_WORK REQUIRED_: Quote exactly and only this range of lines in the data below: the line that holds "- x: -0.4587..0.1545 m" to the line that holds "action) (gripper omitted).", both included.

Records contained in a dataset:
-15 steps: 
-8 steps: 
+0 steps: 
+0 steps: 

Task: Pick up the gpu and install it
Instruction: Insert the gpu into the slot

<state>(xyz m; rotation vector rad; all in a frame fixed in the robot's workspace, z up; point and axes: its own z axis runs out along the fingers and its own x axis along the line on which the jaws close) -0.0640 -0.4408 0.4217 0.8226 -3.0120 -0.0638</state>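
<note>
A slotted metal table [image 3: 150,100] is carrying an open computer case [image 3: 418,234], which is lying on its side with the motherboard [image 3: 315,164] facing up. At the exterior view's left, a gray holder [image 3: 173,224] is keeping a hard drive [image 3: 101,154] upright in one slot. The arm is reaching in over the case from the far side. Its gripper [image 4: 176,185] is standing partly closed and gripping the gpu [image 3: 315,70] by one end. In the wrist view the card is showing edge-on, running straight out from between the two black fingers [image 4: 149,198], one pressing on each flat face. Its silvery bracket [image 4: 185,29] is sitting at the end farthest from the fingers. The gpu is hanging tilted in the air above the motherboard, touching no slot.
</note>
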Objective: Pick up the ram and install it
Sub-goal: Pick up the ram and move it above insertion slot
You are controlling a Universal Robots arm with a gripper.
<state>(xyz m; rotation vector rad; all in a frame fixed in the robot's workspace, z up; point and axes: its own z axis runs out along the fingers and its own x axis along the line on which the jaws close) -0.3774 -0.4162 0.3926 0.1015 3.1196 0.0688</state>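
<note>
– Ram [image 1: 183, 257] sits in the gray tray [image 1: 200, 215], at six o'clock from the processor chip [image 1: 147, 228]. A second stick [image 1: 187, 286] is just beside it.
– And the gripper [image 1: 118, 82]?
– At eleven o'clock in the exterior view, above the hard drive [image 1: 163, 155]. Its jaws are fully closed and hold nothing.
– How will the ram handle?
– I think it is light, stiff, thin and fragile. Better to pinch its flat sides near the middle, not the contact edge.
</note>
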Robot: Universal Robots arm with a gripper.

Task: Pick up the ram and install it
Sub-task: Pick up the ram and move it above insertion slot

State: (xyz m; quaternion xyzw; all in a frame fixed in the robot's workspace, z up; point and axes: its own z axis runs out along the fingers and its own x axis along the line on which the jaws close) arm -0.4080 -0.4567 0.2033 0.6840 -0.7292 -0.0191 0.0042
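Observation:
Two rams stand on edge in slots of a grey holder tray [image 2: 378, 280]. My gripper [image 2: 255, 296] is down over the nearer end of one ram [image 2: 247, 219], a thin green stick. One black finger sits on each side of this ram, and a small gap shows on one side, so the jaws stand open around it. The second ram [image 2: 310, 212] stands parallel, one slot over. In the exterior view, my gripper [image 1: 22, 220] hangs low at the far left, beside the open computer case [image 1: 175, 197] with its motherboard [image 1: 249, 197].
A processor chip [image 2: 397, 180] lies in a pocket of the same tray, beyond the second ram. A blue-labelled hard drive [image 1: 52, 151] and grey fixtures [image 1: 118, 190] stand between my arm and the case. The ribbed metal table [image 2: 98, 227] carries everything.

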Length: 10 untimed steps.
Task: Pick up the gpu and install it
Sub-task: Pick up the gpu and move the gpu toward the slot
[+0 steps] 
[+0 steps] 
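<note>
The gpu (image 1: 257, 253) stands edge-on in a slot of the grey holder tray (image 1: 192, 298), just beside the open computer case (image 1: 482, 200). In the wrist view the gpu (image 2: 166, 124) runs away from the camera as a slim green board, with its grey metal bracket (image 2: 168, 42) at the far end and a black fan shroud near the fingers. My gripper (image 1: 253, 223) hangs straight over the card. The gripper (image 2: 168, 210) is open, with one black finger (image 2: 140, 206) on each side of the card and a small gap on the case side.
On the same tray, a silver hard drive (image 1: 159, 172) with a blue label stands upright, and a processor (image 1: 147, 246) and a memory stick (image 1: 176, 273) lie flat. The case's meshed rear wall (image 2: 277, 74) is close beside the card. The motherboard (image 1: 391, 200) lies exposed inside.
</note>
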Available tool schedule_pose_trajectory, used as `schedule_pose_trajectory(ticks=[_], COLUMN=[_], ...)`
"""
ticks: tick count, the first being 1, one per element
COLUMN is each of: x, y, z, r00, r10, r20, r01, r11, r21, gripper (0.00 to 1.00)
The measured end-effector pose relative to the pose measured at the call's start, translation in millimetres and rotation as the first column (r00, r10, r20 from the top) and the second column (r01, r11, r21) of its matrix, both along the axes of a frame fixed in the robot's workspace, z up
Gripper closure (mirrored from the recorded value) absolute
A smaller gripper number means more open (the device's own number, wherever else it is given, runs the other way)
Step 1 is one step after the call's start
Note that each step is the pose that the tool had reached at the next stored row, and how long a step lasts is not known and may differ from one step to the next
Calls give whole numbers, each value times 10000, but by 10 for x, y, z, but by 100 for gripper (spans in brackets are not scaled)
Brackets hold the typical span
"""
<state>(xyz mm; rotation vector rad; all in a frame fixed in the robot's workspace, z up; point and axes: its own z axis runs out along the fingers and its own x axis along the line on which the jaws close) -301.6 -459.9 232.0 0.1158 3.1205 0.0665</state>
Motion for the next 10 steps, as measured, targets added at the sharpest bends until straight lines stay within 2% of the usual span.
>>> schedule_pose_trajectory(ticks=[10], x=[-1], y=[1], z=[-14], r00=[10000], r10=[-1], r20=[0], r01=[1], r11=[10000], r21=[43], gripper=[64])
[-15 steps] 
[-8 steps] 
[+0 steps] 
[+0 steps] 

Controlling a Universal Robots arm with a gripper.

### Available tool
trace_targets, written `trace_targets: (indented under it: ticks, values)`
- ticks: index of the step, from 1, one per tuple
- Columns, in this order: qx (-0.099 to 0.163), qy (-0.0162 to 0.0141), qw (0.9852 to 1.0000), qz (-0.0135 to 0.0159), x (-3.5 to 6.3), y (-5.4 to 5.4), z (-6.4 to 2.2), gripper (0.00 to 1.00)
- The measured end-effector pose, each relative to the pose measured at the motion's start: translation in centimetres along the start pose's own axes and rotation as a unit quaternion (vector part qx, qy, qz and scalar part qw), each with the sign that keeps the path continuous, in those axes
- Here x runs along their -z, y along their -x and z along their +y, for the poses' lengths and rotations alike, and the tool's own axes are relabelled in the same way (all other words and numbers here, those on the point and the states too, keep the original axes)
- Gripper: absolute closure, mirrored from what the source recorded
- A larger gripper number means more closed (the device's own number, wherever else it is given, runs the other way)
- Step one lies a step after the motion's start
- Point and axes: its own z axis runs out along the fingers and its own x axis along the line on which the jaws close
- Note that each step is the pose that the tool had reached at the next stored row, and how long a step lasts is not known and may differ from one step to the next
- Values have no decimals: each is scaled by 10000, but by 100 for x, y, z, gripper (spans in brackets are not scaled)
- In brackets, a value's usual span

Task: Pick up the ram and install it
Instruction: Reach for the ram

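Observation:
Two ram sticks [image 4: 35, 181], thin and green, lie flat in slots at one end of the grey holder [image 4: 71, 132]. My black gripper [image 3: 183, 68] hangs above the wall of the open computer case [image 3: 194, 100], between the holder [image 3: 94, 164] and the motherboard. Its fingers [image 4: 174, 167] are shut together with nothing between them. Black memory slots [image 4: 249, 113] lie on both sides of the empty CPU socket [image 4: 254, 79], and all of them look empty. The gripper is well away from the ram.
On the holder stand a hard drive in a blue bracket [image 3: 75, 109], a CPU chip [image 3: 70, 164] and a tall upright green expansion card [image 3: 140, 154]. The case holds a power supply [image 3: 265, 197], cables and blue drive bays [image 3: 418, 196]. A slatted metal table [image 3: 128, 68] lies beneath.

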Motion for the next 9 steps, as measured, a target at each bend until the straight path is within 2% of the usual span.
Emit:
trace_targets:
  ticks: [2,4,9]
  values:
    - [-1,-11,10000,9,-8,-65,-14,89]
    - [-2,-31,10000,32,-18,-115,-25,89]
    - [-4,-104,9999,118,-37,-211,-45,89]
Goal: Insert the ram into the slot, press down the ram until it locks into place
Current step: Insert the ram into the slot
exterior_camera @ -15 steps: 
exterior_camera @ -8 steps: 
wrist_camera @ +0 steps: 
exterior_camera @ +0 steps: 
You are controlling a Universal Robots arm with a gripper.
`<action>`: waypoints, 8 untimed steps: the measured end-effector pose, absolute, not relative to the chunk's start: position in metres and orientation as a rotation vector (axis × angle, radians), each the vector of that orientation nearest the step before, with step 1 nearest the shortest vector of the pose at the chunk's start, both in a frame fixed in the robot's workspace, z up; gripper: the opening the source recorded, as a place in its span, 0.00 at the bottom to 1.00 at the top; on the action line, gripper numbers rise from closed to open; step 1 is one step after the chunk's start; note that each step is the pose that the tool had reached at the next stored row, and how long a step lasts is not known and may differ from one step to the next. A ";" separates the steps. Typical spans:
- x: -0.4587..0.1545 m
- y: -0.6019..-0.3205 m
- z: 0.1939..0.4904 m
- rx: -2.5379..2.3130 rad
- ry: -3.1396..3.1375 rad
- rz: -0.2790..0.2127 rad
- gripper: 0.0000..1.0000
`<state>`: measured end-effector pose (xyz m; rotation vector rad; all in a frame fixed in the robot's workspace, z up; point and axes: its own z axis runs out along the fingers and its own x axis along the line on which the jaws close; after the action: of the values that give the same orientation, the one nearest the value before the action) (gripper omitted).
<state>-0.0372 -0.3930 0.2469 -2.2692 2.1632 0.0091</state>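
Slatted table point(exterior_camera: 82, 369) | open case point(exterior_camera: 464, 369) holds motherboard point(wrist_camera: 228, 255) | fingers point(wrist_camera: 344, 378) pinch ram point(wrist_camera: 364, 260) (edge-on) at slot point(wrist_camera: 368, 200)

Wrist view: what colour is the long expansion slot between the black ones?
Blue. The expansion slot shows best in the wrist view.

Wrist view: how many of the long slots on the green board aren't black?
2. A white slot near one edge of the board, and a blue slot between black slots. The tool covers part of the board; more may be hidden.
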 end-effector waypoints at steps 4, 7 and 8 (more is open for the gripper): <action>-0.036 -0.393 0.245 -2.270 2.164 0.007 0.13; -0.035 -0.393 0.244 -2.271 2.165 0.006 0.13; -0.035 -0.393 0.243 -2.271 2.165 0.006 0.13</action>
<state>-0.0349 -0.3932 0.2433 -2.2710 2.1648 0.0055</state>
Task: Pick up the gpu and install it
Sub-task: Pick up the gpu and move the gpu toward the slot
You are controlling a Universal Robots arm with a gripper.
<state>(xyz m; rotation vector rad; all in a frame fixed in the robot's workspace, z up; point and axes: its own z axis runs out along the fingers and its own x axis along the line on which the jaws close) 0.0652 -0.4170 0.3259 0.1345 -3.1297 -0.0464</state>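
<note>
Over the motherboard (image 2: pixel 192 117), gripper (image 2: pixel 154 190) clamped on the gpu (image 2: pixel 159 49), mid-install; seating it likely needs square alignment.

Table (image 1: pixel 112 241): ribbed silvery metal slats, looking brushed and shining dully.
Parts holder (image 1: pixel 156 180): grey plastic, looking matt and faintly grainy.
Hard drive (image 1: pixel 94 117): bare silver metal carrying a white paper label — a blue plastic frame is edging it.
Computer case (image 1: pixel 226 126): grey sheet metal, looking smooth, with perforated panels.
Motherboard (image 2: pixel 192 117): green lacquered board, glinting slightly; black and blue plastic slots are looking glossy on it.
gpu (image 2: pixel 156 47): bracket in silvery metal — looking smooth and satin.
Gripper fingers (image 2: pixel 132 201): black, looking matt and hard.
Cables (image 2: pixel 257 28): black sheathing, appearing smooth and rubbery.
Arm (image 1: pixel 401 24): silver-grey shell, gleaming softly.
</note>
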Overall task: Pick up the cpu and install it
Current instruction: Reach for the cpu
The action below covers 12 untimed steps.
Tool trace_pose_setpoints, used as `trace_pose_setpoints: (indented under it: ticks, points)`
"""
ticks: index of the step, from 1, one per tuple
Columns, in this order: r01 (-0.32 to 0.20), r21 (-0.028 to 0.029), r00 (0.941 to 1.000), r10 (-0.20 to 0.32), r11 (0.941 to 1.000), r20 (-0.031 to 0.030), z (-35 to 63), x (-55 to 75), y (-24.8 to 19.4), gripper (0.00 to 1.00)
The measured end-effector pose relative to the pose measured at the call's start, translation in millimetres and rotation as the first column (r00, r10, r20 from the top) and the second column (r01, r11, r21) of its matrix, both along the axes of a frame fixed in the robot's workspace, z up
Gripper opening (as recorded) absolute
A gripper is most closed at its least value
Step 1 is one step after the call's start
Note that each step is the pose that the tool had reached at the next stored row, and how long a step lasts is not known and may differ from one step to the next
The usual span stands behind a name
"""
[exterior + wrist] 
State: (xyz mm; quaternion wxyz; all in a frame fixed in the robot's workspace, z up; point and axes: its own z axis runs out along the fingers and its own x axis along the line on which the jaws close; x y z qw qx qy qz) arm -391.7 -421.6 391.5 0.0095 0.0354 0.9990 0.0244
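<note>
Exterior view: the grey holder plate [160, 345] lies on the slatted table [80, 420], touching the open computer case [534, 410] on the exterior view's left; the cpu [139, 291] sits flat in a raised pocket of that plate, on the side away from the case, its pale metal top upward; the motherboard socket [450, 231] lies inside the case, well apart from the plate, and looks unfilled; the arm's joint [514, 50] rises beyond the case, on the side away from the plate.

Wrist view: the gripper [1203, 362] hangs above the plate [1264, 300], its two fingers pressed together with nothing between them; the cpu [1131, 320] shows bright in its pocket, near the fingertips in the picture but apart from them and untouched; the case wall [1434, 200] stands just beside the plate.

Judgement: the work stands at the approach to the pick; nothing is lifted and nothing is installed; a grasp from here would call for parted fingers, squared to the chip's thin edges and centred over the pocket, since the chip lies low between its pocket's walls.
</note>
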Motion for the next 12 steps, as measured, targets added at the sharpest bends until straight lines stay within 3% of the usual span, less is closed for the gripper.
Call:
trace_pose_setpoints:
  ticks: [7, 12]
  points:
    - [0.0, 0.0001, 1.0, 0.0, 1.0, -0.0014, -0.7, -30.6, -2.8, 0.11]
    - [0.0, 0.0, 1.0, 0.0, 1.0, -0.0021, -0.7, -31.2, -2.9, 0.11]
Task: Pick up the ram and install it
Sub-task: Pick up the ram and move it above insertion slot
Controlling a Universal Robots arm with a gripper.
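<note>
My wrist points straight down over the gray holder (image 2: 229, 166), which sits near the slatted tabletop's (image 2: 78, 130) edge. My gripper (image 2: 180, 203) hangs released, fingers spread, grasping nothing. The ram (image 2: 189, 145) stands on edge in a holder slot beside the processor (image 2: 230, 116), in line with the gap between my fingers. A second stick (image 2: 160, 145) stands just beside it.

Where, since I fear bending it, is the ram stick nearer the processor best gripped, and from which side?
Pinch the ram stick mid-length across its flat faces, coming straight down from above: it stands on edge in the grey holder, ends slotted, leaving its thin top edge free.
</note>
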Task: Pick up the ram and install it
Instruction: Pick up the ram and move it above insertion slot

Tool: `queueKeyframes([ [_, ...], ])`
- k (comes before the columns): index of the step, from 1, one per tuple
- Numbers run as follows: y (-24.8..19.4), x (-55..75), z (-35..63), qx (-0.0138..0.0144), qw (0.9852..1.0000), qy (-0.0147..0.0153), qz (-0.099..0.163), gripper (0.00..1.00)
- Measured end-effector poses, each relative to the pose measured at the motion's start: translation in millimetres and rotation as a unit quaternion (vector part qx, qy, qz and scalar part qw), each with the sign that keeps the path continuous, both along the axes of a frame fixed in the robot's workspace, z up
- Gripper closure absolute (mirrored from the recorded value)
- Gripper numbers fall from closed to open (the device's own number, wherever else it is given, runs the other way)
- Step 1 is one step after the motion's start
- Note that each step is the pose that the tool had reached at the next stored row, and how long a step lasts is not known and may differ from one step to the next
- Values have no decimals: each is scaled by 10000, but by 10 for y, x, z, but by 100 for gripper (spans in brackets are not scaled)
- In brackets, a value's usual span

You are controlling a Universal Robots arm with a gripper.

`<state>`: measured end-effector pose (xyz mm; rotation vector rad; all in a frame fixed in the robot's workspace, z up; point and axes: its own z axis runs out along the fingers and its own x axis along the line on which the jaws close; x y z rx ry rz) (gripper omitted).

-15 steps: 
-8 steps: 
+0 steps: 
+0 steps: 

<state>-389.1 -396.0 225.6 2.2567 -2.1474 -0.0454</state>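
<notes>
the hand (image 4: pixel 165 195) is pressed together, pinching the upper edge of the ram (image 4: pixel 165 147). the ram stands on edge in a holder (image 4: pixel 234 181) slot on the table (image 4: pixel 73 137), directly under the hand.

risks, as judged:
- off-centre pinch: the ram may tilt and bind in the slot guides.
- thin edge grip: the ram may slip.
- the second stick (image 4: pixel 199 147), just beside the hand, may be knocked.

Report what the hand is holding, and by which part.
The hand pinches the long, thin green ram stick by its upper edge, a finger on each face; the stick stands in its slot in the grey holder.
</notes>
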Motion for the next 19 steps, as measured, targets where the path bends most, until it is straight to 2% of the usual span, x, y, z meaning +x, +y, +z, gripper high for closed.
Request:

_REPLY_:
- x: -0.4587..0.1545 m
- y: -0.6019..-0.3205 m
- z: 0.1939..0.4904 m
- rx: -2.5379..2.3130 rad
- ry: -3.1396..3.1375 rad
- rz: -0.2790..0.2127 rad
- gripper: 0.0000..1.0000
`<state>`: measured end-effector pose (xyz m; rotation vector rad; all in a frame fixed in the robot's workspace, z up; point and axes: its own z axis runs out along the fingers and its own x axis along the line on which the jaws close; after the action: of the values that give the same orientation, the one nearest the value before the action) (gripper omitted).

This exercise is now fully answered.